I was never one to take the easy way out when it comes to getting a good meal. I’ve gotten myself in trouble looking for that back alley bar in Tokyo or wandering a bit too far off of the resort in the Caribean. Usually it ends up with me finding an awesome meal (or a cockfight). I had no clue that when I was down at SXSW in Austin last week, I’d find myself in one of those situations. No, I didn’t end up at a back alley cockfight, but I did have some authentic Texas barbecue.
I wish that I could take credit for doing extensive research on authentic barbecue joints. I wish I could tell you that I have Bourdain or Zimmern on speed dial. No, I used good ol’ crowd sourced social media. I asked the great all-knowing gods of Yelp, and they told me “Head east, young(ish) man”. So, along with a carload of colleagues (I do actually work for a living. I mean people don’t pay me to eat pig…yet) I headed down 12th street to Sam’s Bar-B-Cue.
I’m a firm believer that the sketchier the neighborhood is, usually the better the indigenous food will taste. The best piece of sushi I ever had was down the back alley of some weird Yakuza looking street in Osaka. The best pollo a la brassa that I have ever eaten came from Spanish Harlem (when it was a bit more dangerous than it is today). I was pretty giddy when we rolled up on Sam’s. I was definitely in the part of town that not many SXSWers would dare to venture. In fact, it was definitely the least populated dining experience I had the whole week in Austin.
Sam’s is the way BBQ is supposed to be done. The whole idea of ‘cue comes from the idea that cheap pieces of meat, when treated properly and slow cooked for hours and hours with fragrant hickory or apple smoke, become something completely amazing. It’s the same idea behind Ossobuco, or any type of charcuterie. They all have roots in the practice of using cheap cuts to make awesomeness. I walked up to the counter and ordered my platter which consisted of two types of meat, beans, and potato salad. The choices were hot links, pulled pork, pork ribs, brisket, or mutton. They had mutton on the menu!!! Mutton is such an acquired barbecue taste that most places stopped serving it long ago. If you wanted a soda, you could buy one from the coke machine. No soda fountain here. To top it all of and complete the authenticity, you got a few slices of plain, white bread to sop up all of the smokey juice. Totally legit! We headed out to the table on the side porch to eat our meal
So, along a strip of Austin that I later found out has the reputation for street gambling and prostitution, my colleagues and I had some of the best ‘cue that I’ve eaten. I opted for the pork ribs and brisket. The latter definitely lived up to the sign painted on the side of the wall that read “You don’t need no teeth to eat my beef”. I’ve eaten a lot of barbecue in my day; it sort of goes along with the territory when you love piggy as much as I do. I’m sure that I’ve had ribs and brisket that were as good, if not better that Sam’s, but that particular night, at that particular time, that meal was definitely at the top of my smoked meat list.

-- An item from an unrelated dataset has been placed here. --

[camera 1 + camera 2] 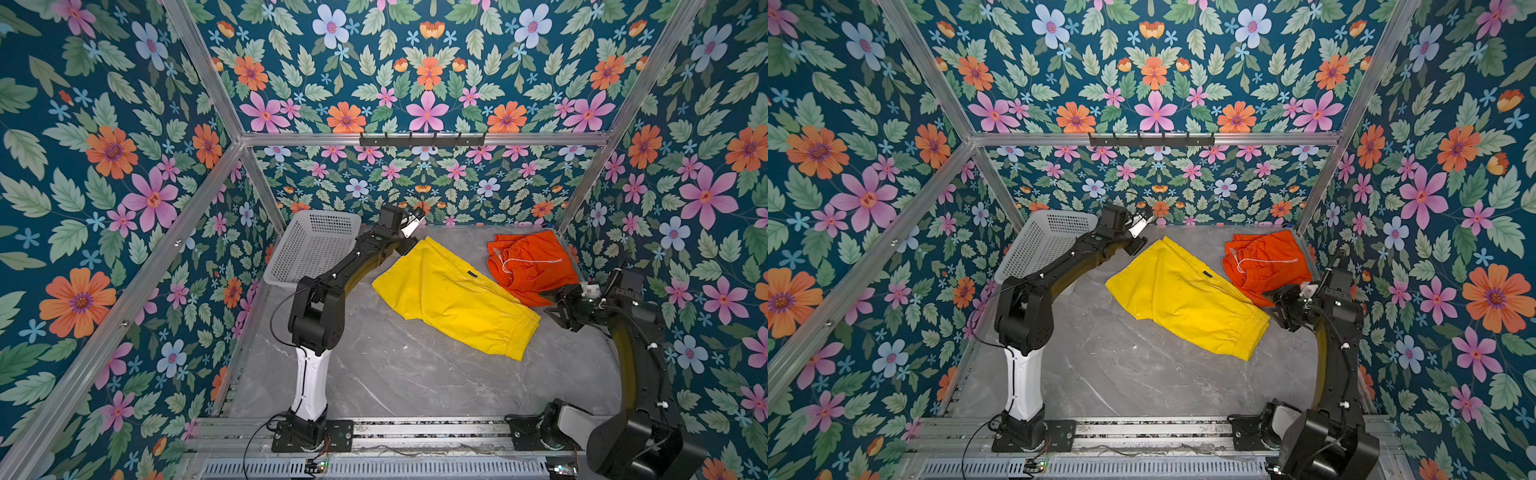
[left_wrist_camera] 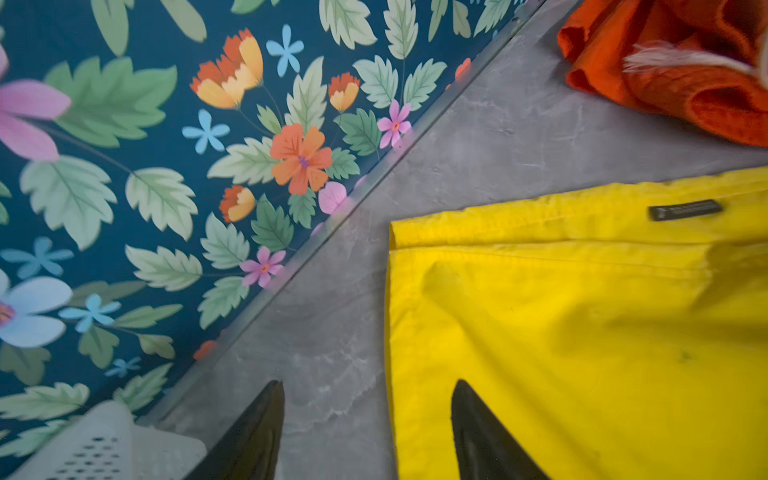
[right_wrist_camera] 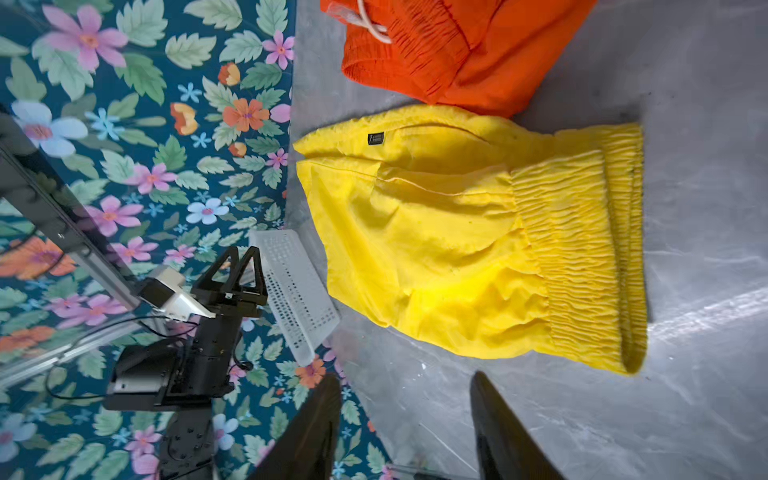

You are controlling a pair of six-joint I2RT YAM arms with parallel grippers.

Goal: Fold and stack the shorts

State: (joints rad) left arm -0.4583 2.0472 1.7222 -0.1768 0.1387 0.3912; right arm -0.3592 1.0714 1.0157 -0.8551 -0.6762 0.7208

When we were leaving a local pulled up and went inside to get his order. As he was leaving, he stopped and asked if we were the ones that just checked in to Sam’s on Foursquare (which, by the way, earned us a special badge). He looked us up and down and said, “Man…only during SXSW”. I’m pretty sure the implication was that his local BBQ joint, on a bad street, in an bad neighborhood, never gets any tourists. That was all the validation that I needed. See you next year, Sam!